• Aim of the task
Transcribe the material verbatim, starting at its first line and stopping once the line containing "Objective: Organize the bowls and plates" has been given; no picture should appear.

• Supplied material
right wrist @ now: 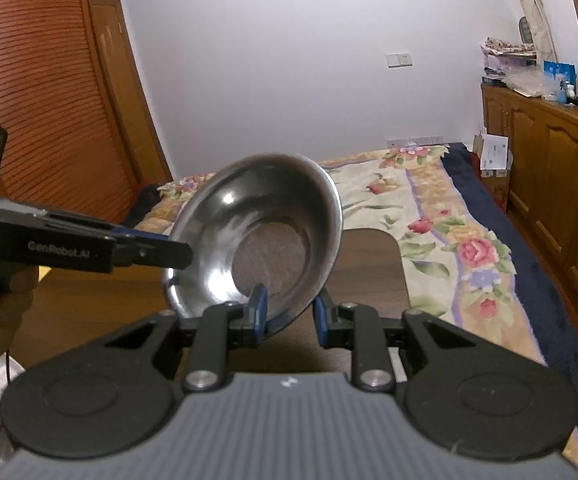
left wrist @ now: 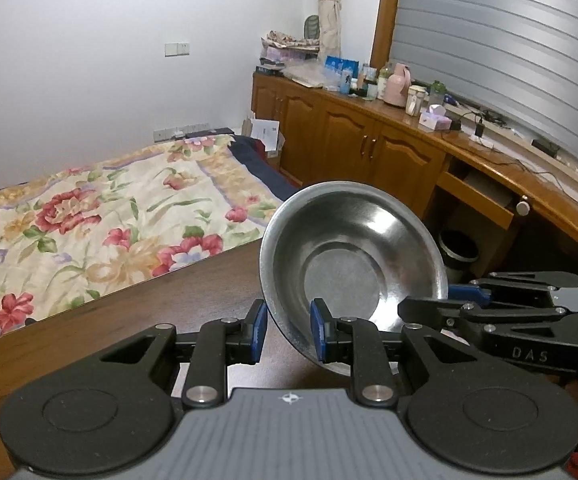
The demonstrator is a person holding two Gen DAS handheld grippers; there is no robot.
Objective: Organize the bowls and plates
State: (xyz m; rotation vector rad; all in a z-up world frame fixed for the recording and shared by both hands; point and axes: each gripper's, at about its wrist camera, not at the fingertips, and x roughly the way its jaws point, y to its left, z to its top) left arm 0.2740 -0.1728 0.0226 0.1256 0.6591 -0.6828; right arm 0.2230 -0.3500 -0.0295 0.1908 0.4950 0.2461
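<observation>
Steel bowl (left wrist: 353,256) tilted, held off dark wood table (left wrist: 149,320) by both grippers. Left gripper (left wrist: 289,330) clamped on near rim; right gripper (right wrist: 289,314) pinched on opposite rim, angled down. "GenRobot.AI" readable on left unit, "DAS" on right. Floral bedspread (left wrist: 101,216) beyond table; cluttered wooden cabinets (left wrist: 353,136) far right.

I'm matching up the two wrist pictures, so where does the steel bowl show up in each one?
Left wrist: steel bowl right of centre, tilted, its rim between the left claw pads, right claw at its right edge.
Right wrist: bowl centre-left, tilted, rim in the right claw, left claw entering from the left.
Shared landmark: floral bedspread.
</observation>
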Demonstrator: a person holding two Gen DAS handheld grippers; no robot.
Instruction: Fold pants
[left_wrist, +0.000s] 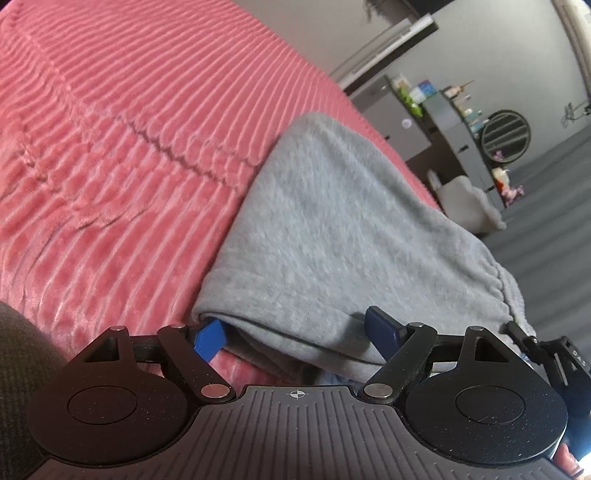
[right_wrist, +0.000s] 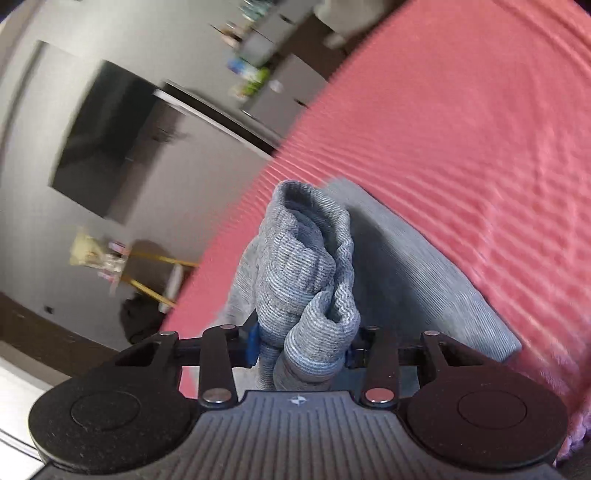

• Answer to this task
right wrist @ now: 
left wrist @ now: 
The demonstrator is a person holding two Gen DAS handheld grippers; there is no robot.
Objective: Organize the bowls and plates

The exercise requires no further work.